Next, they used chemical antagonists to inactivate a specific nicotine receptor called alpha-7 in the brain’s aversive network, reducing the effects of nicotine on neural activity. In subsequent optogenetic experiments, the mice’s aversive response to nicotine disappeared.

“In experimental animals, we found that the preference for high-dose nicotine was stronger in groups where certain neural circuits were inhibited,” Liu said. A related neural encoder.” The only drug designed to help weaning from nicotine dependence, varenicline , presumably increases aversion through alpha-7 receptors and reduces desensitization of alpha-4/beta-2 receptors play a role, but its mechanism of action is still unclear.

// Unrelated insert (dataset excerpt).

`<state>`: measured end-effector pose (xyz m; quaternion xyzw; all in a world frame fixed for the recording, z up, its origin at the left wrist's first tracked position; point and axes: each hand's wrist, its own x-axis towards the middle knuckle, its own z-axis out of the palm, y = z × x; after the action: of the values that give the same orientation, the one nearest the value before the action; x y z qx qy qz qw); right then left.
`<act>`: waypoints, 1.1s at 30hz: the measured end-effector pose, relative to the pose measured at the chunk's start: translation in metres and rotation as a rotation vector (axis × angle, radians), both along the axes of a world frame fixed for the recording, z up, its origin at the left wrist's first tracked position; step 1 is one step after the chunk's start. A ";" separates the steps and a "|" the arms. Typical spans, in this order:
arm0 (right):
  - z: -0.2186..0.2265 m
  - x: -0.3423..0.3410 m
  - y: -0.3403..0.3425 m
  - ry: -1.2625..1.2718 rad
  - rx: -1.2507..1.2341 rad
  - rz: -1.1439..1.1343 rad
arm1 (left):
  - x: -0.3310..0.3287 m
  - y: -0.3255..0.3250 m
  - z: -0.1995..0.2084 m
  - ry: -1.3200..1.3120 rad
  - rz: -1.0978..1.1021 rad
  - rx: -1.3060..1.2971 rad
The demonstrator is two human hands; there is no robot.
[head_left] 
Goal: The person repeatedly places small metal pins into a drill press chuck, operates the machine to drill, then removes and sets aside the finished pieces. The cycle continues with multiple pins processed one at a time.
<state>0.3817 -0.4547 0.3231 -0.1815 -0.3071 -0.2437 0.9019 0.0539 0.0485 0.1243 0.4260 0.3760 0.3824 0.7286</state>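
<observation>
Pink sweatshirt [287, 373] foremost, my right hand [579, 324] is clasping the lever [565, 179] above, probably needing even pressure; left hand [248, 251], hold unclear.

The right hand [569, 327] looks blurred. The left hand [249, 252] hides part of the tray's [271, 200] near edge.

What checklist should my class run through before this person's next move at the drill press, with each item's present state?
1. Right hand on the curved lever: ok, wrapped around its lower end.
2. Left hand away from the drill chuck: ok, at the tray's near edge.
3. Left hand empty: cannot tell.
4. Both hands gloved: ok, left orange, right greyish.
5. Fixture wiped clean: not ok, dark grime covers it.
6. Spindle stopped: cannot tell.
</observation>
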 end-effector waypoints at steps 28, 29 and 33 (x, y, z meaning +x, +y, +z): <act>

Drugs that block alpha-7 receptors may not work as a treatment for tobacco or nicotine addiction, Lammel noted, because they block many of the receptor’s necessary functions. But identifying this nicotine receptor, which is key to understanding mammalian aversive responses to high doses of nicotine, will help researchers develop targeted drugs to adjust the body’s response to the doses ingested during smoking.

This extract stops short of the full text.